■ Problem description ■
Which lines below contain the word "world"? Copy each one.

■ Given information ■
_ _ _ _ _

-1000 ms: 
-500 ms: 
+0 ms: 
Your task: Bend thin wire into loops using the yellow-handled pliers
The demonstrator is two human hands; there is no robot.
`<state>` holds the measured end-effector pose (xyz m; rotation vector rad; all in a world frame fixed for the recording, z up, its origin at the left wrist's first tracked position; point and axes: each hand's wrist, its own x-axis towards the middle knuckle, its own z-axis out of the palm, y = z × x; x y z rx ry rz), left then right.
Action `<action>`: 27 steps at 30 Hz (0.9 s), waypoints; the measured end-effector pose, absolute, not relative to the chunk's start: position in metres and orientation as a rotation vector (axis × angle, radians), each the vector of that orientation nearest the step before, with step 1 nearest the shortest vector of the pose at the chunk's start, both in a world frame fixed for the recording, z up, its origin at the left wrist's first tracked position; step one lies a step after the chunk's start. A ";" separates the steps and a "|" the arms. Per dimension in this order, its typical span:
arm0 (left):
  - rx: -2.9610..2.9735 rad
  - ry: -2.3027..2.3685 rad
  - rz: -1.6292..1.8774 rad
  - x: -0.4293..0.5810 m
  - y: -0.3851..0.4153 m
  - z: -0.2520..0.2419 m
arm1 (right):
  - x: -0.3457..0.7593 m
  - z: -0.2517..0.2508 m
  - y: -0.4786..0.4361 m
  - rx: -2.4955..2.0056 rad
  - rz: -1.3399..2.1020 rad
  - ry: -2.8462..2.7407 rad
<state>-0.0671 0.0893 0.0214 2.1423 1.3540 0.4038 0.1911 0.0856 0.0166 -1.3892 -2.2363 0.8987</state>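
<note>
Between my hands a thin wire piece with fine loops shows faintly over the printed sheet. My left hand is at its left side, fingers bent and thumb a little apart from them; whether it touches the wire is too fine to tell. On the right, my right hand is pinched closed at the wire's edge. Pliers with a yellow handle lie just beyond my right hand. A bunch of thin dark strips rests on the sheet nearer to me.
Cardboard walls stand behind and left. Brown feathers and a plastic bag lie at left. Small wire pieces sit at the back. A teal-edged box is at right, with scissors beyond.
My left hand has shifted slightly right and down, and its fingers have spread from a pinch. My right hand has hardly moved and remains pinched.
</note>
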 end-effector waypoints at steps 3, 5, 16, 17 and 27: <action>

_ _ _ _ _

■ Exercise result ■
`<state>` holds the measured end-effector pose (xyz m; rotation vector rad; all in a world frame fixed for the recording, z up, its origin at the left wrist's first tracked position; point and axes: each hand's wrist, its own x-axis towards the middle knuckle, its own z-axis out of the palm, y = z × x; x y z rx ry rz), left then right.
Action `<action>`: 27 steps at 30 Hz (0.9 s), waypoints; the measured end-effector pose, absolute, not relative to the chunk's start: position in metres and orientation as a rotation vector (axis × angle, radians), each the vector of that orientation nearest the step before, with step 1 nearest the shortest vector of the pose at the chunk's start, both in a world frame fixed for the recording, z up, its origin at the left wrist's first tracked position; step one lies a step after the chunk's start. A ";" separates the steps and a "|" the arms. Per dimension in this order, its typical span:

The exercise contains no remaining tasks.